Otherwise, the water's-edge election shall be automatically
terminated at the time the electing members become part of the
combined report. For purposes of applying paragraphs (9) and (10),
the commencement date of the deemed election shall be the same as the
commencement date of the electing taxpayers.
   (3) If taxpayers filing under water's-edge elections with
different commencement dates become members of a new unitary
affiliate group, the earliest election date shall be deemed to apply
to all electing taxpayers if the total business assets of the earlier
electing taxpayer, and its component unitary group, if any, is
larger than the value of the total business assets of the later
electing taxpayer, and its component unitary group, if any.

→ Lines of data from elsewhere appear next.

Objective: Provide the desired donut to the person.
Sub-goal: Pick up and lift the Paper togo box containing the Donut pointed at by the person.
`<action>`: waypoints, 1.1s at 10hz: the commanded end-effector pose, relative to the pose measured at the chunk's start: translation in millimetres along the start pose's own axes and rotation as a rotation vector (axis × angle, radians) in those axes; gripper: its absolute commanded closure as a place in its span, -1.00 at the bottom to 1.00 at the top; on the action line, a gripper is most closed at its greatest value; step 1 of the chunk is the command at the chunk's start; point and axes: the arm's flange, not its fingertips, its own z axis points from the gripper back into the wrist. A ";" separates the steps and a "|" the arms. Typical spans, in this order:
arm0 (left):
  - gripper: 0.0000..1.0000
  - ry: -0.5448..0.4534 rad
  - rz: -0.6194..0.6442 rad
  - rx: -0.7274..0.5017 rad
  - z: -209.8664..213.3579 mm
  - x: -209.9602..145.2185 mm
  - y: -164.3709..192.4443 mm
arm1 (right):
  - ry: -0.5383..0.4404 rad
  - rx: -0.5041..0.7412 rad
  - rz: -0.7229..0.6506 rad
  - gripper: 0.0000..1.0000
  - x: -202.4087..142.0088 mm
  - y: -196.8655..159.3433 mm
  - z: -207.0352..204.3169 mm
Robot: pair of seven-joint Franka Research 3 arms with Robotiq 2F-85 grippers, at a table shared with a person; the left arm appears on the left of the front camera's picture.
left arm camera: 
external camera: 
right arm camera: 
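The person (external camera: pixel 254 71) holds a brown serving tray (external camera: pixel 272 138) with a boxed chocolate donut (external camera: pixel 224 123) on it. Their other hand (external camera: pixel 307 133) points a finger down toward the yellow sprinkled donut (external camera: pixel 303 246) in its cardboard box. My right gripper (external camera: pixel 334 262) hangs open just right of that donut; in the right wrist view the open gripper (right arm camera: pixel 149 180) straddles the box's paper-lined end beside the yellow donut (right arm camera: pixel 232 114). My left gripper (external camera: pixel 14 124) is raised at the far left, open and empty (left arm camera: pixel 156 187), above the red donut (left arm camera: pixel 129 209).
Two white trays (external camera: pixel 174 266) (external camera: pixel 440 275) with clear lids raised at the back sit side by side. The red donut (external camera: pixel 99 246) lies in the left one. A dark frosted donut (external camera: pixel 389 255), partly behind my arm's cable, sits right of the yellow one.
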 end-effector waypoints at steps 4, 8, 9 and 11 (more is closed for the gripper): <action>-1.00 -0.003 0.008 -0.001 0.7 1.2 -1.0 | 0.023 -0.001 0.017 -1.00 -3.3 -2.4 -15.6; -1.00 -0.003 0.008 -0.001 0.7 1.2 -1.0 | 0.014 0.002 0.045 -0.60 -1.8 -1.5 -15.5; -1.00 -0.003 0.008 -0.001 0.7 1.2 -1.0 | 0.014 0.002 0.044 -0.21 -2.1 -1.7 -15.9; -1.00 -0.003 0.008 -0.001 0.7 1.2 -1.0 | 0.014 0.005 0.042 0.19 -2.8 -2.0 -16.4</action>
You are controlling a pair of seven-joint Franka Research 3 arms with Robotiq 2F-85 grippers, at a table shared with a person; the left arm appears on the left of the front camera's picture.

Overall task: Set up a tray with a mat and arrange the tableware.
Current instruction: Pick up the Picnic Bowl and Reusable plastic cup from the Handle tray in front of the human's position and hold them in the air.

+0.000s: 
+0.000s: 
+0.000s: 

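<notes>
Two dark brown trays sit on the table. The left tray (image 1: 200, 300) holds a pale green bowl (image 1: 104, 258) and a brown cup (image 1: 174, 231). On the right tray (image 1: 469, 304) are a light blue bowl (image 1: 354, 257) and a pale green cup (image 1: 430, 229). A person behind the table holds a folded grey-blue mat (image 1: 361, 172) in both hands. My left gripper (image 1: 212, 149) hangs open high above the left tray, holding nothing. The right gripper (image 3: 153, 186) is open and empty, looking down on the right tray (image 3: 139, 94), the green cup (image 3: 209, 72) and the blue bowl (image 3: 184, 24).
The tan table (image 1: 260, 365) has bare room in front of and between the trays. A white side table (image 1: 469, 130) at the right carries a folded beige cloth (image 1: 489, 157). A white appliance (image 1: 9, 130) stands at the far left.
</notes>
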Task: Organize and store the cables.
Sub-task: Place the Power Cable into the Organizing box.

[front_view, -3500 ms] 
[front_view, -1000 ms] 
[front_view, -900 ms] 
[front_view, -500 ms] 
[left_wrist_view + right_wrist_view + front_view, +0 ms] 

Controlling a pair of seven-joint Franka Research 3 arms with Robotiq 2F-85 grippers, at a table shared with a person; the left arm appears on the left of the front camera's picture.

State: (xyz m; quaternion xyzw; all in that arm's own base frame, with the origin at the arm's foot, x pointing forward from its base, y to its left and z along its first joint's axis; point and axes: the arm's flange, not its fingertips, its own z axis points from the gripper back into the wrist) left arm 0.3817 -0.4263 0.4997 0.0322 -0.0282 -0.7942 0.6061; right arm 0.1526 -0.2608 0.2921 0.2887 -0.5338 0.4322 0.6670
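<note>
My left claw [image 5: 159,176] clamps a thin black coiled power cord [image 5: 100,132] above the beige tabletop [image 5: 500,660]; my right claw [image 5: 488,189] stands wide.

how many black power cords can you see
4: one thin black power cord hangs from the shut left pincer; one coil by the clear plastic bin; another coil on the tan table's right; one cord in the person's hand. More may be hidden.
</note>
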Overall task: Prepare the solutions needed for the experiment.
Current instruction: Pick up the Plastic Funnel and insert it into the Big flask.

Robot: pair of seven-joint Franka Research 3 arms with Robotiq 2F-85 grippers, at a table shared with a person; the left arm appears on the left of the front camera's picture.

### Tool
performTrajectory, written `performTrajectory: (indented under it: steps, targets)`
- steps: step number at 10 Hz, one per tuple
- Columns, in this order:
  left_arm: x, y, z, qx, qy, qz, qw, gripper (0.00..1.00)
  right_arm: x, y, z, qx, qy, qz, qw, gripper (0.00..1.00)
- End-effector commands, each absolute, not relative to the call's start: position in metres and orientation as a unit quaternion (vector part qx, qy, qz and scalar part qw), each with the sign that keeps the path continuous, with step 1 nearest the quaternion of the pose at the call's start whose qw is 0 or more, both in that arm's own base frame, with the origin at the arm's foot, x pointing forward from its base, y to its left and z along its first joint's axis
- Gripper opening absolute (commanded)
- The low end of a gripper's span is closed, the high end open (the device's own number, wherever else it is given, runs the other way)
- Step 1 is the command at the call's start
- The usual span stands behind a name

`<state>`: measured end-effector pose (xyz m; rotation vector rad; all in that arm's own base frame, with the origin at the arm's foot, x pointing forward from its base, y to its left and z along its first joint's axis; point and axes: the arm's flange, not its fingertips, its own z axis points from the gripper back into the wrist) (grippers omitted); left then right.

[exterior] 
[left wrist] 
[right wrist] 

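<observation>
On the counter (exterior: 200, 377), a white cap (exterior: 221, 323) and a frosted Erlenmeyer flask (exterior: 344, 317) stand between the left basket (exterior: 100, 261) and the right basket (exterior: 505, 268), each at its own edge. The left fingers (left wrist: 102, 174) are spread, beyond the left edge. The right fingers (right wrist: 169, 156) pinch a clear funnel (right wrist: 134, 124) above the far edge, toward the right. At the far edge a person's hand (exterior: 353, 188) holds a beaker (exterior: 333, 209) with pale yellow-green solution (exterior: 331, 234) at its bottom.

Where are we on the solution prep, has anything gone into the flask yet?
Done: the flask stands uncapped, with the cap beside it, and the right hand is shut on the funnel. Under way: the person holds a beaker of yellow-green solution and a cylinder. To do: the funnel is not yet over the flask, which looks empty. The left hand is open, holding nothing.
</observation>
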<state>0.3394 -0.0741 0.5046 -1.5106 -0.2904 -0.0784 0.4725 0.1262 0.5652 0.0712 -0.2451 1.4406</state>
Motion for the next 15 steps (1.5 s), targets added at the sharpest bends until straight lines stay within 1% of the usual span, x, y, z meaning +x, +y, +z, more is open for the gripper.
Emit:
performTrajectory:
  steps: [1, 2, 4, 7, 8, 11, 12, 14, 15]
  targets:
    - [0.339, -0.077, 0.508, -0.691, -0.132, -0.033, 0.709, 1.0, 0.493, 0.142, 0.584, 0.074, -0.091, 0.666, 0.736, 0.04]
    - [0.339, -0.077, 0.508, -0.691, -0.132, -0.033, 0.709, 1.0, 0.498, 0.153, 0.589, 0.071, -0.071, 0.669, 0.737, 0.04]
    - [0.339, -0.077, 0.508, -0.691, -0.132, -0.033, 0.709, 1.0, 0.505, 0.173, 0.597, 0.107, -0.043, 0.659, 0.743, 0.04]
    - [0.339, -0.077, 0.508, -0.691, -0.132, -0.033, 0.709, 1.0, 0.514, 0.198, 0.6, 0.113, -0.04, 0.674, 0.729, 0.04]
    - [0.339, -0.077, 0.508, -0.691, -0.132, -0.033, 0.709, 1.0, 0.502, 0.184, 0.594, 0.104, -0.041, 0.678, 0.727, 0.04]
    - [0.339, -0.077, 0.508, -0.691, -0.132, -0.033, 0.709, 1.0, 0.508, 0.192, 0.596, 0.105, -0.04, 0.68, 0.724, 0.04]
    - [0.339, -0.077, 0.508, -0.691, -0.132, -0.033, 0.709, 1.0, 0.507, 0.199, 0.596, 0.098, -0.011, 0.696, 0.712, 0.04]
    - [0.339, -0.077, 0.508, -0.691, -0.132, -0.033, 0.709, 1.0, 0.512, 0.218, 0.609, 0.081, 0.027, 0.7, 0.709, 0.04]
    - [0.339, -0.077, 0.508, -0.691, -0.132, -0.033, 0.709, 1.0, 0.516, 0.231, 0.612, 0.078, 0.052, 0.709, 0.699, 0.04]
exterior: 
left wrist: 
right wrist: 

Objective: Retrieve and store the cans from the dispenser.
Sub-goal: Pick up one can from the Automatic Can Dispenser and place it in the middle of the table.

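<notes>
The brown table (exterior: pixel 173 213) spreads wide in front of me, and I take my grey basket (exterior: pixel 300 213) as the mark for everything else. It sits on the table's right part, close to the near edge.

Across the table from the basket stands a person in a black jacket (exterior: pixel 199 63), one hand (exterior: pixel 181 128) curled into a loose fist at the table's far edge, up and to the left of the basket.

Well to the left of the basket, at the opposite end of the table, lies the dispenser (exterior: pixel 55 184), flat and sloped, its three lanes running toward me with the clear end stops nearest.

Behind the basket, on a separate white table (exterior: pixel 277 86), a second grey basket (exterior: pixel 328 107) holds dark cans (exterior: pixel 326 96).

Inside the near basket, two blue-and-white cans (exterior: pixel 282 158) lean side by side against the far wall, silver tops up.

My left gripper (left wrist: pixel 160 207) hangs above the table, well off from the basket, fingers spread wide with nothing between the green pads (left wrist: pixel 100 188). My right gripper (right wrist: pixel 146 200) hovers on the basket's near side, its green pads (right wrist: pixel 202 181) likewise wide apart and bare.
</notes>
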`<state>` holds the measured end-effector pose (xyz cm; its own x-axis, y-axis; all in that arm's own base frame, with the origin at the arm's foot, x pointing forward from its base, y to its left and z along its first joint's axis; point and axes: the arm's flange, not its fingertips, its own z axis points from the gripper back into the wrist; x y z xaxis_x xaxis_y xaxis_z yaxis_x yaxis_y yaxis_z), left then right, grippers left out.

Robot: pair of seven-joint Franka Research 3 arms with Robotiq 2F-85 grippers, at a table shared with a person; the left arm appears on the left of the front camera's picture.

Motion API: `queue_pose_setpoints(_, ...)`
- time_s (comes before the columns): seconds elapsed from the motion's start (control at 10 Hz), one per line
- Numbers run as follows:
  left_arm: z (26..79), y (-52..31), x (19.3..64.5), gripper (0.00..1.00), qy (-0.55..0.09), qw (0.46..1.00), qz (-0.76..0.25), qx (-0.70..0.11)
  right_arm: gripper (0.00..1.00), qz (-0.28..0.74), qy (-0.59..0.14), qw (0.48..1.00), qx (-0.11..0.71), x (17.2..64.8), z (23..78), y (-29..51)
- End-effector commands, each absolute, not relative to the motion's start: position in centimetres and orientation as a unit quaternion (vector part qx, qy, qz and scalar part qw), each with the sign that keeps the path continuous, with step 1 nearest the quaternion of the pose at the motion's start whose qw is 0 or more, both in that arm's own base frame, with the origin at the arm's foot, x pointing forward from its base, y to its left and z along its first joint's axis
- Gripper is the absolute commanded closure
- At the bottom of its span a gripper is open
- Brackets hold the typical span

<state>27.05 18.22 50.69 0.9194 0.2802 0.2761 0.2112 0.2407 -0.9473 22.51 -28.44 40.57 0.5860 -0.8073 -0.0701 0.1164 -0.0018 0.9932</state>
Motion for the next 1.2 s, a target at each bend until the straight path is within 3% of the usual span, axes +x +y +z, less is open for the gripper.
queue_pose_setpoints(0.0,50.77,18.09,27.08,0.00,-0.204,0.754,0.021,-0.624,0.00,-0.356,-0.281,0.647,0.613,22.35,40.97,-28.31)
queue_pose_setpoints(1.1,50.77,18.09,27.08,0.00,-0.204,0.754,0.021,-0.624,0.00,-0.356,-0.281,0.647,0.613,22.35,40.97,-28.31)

Otherwise, the later election commencement date shall apply to all
electing taxpayers.
   (4) (A) If a taxpayer with an election that has been terminated
under paragraph (9) or (10) becomes a member of a new unitary
affiliate group that includes another electing or nonelecting
taxpayer not affected by those paragraphs, any water's-edge election
of the other taxpayer member, if applicable, shall terminate, and any
restrictions on making a new water's-edge election, relating to an
election terminated under those paragraphs, shall apply to all
taxpayer members of the new unitary affiliate group if the total
business assets of the taxpayer with the terminated election, and its
component unitary group, if any, is larger than the other taxpayer,
and its component unitary group, if any. Otherwise, paragraph (2)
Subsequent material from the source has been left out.